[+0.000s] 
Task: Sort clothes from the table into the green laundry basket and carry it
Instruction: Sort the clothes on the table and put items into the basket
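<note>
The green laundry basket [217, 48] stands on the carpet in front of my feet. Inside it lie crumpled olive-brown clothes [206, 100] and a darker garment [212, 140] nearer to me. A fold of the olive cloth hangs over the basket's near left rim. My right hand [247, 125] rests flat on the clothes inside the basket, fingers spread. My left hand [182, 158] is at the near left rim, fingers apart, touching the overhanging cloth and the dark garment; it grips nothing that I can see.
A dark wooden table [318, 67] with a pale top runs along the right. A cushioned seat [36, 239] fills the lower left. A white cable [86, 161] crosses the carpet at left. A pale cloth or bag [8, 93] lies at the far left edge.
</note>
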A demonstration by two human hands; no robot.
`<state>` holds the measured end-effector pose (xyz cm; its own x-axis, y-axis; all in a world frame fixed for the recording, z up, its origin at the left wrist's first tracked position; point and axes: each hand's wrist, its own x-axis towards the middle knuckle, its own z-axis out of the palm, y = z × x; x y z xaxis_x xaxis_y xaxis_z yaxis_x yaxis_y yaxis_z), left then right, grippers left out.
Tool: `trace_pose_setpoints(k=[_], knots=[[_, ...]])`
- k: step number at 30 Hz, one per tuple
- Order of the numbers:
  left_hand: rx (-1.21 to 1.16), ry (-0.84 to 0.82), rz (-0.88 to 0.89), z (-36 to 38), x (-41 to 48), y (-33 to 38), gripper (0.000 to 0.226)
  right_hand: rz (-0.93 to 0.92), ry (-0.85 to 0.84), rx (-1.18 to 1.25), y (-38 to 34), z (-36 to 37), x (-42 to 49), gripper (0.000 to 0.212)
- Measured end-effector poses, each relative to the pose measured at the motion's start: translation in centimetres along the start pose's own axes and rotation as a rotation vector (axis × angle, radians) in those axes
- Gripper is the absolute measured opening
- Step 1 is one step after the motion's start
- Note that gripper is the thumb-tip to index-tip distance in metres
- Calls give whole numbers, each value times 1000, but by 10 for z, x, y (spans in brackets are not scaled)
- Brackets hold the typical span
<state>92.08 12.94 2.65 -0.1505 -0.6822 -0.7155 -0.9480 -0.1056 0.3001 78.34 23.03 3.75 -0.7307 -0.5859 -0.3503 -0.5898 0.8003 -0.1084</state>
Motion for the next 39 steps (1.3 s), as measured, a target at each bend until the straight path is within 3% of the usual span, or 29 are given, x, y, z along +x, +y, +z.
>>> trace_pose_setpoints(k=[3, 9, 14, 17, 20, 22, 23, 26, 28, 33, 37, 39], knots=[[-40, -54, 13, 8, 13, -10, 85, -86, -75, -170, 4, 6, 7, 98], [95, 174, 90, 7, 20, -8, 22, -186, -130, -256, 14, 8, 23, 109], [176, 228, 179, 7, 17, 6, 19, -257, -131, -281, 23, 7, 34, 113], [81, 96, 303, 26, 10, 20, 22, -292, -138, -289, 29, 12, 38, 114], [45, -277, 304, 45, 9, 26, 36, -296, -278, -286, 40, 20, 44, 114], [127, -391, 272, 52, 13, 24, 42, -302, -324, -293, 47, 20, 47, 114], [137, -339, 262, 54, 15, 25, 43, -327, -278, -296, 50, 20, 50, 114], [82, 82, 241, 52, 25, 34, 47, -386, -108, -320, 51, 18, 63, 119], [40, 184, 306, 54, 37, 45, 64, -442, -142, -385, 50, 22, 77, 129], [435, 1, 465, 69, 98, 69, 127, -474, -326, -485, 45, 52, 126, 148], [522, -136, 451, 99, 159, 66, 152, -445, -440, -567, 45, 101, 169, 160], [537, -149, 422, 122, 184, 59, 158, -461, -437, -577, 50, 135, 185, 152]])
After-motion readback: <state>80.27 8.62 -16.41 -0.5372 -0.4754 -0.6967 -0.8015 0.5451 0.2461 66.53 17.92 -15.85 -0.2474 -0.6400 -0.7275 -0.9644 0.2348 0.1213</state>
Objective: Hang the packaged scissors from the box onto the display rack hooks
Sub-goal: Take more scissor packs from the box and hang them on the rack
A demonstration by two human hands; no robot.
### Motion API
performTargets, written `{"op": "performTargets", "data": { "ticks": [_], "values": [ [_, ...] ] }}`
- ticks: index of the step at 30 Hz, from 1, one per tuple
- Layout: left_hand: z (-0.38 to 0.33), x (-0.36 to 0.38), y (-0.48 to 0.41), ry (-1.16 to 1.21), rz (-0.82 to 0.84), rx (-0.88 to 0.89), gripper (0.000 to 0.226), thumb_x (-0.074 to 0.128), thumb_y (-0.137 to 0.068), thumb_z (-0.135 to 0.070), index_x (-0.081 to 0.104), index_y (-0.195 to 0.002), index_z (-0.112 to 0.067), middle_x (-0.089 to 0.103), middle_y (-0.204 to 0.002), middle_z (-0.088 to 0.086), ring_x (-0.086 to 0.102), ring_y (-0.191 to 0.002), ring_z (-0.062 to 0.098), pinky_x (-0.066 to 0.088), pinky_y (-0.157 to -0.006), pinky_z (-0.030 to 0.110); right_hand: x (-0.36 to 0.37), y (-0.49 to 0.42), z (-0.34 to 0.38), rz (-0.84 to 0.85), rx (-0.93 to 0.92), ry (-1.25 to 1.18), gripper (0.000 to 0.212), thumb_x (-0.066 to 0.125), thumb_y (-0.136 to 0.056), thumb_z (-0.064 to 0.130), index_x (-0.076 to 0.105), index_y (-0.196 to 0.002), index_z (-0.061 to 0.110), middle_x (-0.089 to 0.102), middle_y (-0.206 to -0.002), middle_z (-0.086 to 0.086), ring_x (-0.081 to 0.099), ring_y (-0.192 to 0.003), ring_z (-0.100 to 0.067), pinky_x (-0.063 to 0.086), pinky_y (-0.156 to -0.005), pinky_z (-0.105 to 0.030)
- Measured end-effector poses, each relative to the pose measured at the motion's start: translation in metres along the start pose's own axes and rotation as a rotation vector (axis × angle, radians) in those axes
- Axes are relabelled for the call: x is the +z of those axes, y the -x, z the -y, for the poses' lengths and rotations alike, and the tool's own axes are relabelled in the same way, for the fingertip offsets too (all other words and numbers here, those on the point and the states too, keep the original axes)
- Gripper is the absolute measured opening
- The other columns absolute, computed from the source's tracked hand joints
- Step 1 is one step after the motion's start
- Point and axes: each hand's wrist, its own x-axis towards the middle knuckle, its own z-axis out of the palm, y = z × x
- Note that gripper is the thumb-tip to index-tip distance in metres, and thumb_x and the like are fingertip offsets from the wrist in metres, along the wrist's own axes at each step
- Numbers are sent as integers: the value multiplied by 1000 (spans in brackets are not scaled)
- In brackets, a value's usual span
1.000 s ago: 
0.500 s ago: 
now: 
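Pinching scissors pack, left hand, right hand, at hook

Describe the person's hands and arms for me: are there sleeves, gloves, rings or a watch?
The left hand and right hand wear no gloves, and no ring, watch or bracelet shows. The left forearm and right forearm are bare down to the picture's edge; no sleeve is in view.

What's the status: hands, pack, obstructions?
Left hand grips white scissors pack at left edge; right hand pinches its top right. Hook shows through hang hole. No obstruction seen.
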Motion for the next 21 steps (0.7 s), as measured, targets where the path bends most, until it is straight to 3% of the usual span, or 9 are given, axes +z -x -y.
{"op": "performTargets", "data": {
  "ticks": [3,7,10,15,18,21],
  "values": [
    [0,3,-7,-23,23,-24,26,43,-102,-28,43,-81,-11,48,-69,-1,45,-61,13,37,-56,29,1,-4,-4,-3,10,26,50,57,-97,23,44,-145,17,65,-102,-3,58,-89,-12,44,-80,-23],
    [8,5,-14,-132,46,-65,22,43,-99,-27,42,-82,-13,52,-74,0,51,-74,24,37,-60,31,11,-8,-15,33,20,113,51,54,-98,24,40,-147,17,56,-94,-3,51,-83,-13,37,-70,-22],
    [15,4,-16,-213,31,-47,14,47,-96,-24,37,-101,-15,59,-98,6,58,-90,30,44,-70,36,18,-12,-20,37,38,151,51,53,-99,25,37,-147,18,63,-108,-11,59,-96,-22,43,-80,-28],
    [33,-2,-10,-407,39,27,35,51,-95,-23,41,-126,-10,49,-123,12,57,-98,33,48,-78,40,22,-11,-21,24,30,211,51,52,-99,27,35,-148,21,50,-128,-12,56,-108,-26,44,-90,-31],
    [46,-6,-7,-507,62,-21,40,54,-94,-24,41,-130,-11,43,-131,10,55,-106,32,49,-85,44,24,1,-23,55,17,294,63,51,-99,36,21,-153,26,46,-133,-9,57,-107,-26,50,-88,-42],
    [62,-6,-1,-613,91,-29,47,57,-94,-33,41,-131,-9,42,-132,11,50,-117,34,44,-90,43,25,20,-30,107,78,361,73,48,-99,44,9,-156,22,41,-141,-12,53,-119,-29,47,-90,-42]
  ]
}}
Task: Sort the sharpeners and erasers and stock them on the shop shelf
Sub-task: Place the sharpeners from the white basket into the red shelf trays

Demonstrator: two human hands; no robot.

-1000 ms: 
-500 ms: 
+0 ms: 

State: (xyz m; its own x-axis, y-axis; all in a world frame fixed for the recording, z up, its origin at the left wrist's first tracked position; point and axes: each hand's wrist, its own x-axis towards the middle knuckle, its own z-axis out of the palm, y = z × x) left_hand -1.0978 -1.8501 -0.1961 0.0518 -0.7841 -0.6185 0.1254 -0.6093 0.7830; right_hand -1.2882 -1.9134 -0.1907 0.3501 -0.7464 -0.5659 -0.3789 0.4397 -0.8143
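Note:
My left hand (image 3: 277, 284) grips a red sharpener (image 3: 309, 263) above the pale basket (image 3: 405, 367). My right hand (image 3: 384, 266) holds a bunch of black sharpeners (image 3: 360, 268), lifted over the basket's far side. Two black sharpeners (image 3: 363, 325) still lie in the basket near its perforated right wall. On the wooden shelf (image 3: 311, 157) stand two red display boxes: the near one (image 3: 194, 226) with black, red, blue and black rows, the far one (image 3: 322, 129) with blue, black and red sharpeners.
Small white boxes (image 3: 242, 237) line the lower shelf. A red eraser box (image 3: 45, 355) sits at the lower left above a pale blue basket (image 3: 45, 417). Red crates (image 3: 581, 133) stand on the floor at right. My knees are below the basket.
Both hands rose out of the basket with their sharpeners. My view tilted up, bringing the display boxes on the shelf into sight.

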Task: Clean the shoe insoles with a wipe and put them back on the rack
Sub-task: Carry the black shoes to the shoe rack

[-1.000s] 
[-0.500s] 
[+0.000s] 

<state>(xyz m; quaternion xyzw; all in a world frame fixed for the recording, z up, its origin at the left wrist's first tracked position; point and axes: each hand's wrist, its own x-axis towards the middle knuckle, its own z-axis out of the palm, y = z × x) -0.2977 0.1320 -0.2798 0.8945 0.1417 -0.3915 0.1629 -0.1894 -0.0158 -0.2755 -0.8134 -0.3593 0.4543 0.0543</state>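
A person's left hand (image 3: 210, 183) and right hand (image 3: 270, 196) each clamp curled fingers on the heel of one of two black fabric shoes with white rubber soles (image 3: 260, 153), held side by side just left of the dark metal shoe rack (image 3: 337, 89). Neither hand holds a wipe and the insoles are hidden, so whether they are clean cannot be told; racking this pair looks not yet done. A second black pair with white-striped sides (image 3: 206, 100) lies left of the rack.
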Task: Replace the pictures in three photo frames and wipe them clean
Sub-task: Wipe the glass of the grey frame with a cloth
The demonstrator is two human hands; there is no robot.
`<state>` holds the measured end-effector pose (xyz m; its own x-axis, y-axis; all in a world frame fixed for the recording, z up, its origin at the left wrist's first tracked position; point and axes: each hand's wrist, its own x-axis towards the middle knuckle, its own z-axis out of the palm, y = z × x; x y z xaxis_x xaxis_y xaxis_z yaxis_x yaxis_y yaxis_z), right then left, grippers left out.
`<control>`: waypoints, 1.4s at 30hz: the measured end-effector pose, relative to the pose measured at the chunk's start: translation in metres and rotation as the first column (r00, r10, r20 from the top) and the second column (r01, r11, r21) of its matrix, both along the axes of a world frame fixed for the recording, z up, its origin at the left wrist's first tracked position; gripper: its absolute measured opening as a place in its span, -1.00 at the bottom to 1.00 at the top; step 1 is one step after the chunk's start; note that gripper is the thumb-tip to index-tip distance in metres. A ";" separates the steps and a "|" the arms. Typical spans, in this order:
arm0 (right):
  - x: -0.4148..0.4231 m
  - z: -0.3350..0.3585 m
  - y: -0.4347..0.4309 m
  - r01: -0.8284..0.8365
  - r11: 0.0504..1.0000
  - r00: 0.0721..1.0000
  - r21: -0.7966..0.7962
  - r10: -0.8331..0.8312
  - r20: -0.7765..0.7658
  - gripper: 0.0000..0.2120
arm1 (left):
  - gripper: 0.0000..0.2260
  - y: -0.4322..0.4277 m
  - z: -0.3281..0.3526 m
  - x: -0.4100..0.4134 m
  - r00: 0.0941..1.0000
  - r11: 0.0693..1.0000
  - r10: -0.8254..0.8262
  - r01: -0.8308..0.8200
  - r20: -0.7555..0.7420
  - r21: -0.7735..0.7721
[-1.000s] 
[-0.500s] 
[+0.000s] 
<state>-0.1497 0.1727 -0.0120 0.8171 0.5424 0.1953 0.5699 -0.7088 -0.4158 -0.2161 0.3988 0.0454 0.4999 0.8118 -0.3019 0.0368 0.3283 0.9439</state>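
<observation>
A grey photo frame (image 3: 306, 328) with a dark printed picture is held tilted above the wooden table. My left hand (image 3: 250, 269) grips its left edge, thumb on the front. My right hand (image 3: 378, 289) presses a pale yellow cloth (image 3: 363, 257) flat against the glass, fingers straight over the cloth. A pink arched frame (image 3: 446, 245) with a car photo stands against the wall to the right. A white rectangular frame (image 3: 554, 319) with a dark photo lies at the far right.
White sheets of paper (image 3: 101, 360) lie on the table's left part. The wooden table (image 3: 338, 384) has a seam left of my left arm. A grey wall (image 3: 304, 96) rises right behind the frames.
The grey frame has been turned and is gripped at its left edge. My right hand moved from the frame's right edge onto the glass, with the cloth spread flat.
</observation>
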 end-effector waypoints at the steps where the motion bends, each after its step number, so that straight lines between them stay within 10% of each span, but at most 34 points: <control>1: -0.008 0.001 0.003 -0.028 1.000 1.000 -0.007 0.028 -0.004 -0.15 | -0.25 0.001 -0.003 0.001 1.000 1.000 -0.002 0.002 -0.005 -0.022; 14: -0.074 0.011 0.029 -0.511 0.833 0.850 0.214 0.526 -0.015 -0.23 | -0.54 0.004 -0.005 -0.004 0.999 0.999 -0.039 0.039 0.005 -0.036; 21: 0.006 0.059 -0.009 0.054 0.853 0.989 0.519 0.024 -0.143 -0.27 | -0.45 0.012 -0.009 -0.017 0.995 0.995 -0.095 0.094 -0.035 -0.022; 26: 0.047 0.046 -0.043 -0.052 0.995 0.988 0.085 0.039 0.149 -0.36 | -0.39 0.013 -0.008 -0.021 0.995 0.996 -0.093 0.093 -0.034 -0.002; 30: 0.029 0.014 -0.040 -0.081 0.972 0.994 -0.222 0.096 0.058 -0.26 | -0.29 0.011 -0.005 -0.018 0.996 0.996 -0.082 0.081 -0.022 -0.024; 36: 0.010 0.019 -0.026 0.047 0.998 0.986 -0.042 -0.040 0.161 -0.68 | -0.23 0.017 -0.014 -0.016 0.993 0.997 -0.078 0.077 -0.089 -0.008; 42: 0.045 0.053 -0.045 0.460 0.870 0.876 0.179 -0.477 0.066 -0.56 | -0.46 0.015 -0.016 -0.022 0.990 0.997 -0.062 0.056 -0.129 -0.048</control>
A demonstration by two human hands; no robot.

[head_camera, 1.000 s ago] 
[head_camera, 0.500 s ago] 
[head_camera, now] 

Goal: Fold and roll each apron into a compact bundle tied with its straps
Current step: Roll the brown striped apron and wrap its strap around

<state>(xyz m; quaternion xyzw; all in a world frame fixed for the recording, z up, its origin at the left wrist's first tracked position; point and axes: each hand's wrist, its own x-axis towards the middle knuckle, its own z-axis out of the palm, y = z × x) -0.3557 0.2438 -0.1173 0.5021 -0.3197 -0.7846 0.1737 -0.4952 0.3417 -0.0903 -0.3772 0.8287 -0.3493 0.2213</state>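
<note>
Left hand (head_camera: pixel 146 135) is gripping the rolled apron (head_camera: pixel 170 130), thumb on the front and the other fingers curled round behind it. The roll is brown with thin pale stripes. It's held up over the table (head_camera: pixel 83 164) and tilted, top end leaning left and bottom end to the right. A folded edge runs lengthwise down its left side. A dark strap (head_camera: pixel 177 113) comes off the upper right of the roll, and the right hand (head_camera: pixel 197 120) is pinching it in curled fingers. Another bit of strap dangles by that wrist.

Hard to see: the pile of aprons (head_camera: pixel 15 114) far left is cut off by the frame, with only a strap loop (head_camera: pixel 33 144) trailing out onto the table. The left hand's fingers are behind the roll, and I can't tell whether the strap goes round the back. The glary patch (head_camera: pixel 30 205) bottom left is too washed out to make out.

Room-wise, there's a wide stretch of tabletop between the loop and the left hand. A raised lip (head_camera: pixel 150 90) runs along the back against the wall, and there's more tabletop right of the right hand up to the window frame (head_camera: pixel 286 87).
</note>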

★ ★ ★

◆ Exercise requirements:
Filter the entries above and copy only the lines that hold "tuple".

◆ Expected output:
- k: step number at 30 Hz, one per tuple
- ticks: index of the step at 30 Hz, from 1, one per tuple

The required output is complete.